Giustificare la violenza in nome di una fantomatica – e a mio parere inesistente – assenza istituzionale, non rende giustizia nemmeno a tanti di quei giovani che sono consapevoli dei problemi del nostro Paese e delle difficoltà che devono superare per farsi strada in modo onesto, dignitoso, spesso sacrificando la propria spensieratezza per poter studiare e lavorare. Ribadiamo poi, che ad ogni azione corrisponde una reazione. Il valore fondamentale della nostra democrazia deve essere l’educazione e, qualora necessario, la rieducazione. Pertanto chi non rispetta la libertà altrui di vivere serenamente -la giovinezza in questo caso – merita almeno l’occasione di ricominciare con un percorso che sia in grado di dare gli strumenti per non poter più nemmeno concepire idealmente un atto tanto vile. E chi subisce violenze, merita di vedere rispettati i propri diritti e il proprio dolore, con l’unico mezzo al mondo che ha un valore: fatti, non parole.

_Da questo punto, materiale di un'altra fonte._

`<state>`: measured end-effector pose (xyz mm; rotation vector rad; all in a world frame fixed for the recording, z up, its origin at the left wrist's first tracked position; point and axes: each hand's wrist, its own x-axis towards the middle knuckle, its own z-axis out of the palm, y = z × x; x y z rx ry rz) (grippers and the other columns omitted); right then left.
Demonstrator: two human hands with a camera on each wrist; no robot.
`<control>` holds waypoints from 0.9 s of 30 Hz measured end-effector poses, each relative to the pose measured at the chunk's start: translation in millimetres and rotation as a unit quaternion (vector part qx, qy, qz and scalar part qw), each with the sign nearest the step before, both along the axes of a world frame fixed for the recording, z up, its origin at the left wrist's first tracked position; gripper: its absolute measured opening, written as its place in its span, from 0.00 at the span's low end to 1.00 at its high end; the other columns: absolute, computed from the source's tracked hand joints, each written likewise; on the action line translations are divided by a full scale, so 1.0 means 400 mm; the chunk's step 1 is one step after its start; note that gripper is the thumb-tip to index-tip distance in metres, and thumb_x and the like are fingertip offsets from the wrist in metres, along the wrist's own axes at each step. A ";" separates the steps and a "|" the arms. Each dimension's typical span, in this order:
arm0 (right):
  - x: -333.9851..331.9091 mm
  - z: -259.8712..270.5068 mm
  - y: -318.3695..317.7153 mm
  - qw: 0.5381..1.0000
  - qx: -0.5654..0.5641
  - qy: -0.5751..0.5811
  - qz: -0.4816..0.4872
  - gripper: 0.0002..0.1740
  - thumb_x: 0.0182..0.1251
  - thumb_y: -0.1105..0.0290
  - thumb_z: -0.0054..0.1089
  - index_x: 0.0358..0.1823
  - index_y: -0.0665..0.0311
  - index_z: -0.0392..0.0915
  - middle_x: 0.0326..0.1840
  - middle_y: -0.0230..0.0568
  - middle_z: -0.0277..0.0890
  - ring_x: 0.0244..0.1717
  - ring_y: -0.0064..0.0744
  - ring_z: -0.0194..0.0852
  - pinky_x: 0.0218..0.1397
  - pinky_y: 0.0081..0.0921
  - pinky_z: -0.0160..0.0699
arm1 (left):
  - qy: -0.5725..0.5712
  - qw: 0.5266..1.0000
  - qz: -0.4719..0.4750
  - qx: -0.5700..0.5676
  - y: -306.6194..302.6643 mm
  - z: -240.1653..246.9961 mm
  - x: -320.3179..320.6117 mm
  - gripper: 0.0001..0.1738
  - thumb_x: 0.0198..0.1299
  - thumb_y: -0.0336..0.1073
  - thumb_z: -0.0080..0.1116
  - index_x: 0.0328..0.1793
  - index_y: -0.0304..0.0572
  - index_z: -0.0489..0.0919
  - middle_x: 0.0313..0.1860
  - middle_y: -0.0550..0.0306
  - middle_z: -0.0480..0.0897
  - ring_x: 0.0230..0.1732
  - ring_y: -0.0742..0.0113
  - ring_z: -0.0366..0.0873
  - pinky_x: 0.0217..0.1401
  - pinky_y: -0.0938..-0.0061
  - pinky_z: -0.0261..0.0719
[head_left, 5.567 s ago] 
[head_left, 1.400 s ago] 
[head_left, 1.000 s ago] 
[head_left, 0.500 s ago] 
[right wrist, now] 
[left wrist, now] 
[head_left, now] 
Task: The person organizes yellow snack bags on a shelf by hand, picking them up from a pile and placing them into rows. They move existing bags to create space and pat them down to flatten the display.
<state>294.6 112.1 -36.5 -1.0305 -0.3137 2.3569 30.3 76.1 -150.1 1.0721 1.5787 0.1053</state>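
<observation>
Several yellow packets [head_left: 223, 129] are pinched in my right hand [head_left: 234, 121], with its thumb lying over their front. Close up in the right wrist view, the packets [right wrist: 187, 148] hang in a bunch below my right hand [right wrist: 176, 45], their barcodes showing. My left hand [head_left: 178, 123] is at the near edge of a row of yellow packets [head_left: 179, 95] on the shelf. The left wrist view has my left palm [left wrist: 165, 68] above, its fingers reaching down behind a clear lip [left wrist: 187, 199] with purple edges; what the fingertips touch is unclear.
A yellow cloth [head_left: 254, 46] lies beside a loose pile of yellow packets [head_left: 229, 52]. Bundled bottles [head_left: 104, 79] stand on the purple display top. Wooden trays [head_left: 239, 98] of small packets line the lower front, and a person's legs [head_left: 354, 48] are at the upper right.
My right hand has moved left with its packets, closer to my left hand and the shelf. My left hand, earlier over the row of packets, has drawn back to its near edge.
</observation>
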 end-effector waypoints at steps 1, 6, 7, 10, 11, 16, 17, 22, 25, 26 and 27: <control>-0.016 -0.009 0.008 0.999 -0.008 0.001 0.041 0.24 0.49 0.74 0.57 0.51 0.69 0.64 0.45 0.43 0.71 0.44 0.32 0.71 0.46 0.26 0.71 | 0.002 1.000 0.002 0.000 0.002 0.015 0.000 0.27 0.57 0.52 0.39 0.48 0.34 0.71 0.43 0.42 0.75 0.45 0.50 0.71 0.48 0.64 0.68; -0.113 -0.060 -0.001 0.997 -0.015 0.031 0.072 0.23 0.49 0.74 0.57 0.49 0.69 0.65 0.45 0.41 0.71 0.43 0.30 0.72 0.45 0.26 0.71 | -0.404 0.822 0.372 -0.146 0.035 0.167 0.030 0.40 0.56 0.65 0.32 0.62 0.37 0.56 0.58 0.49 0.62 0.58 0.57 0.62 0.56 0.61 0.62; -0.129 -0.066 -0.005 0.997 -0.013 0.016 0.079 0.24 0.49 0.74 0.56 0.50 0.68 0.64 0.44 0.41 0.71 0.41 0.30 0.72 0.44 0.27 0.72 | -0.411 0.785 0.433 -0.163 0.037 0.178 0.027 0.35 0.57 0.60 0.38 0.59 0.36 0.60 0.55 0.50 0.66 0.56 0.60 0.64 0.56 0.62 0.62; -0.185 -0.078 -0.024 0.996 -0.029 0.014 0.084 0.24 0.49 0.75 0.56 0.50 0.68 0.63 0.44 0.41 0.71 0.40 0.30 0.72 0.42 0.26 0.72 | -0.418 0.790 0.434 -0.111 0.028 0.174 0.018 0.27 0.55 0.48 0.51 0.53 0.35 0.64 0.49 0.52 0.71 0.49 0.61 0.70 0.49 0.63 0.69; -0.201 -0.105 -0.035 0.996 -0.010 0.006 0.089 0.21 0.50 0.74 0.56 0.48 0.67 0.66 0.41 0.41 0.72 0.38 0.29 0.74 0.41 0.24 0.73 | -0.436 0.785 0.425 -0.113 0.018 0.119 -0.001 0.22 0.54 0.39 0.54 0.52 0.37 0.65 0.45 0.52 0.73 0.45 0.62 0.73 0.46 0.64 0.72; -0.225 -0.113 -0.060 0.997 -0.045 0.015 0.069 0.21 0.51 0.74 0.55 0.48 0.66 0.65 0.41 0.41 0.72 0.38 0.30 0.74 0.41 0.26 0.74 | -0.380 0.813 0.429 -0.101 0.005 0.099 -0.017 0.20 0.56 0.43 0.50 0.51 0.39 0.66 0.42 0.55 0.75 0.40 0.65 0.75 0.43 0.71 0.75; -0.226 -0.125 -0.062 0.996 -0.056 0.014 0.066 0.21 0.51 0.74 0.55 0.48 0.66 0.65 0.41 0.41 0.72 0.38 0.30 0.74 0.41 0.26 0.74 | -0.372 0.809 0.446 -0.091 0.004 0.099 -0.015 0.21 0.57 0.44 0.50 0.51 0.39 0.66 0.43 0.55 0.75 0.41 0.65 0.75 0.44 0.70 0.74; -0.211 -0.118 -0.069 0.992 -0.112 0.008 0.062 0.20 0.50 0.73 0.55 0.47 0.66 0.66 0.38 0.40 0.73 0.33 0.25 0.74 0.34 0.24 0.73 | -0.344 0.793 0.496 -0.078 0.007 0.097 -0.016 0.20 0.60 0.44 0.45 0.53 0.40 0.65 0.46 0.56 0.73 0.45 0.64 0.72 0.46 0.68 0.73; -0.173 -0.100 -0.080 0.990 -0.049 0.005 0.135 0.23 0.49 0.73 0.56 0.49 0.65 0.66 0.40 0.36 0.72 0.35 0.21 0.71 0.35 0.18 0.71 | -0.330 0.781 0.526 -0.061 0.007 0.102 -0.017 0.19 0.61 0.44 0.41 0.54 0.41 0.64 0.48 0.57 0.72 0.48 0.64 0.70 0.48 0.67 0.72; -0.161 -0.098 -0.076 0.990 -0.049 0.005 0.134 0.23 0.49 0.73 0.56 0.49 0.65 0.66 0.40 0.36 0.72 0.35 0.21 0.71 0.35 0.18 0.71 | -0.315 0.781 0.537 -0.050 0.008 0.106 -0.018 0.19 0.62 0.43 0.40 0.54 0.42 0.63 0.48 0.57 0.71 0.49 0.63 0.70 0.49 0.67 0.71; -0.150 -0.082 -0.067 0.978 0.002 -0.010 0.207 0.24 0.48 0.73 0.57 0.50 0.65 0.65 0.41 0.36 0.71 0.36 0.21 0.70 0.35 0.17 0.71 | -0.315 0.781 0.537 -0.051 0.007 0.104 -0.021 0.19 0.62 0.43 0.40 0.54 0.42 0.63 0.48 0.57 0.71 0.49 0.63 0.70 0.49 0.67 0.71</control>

Quindi, per favore, guardiamo le vere vittime del disagio giovanile, che si fanno in quattro per barcamenarsi tra le difficoltà e il futuro senza per questo far del male al prossimo in maniera sfrontata. E poi ancora, smettiamola di puntare il dito verso gli altri ed assumiamoci le nostre responsabilità individuali di genitori, educatori e tutori.
C’è un’Italia, un’Arezzo fatta di valori, di giovani desiderosi di costruire il futuro cooperando con le istituzioni perché ne vedono i pregi, l’impegno e il potenziale. È fatta di giovani volenterosi, giovani impegnati per il rispetto dei diritti di ognuno.
È fatta di giovani che sono stanchi di essere accostati a criminali loro coetanei. Per questo date voce alle vittime, date spazio anche ai rispettosi, date meritocrazia di nuovo a questa società. Date un futuro anche a voi stessi».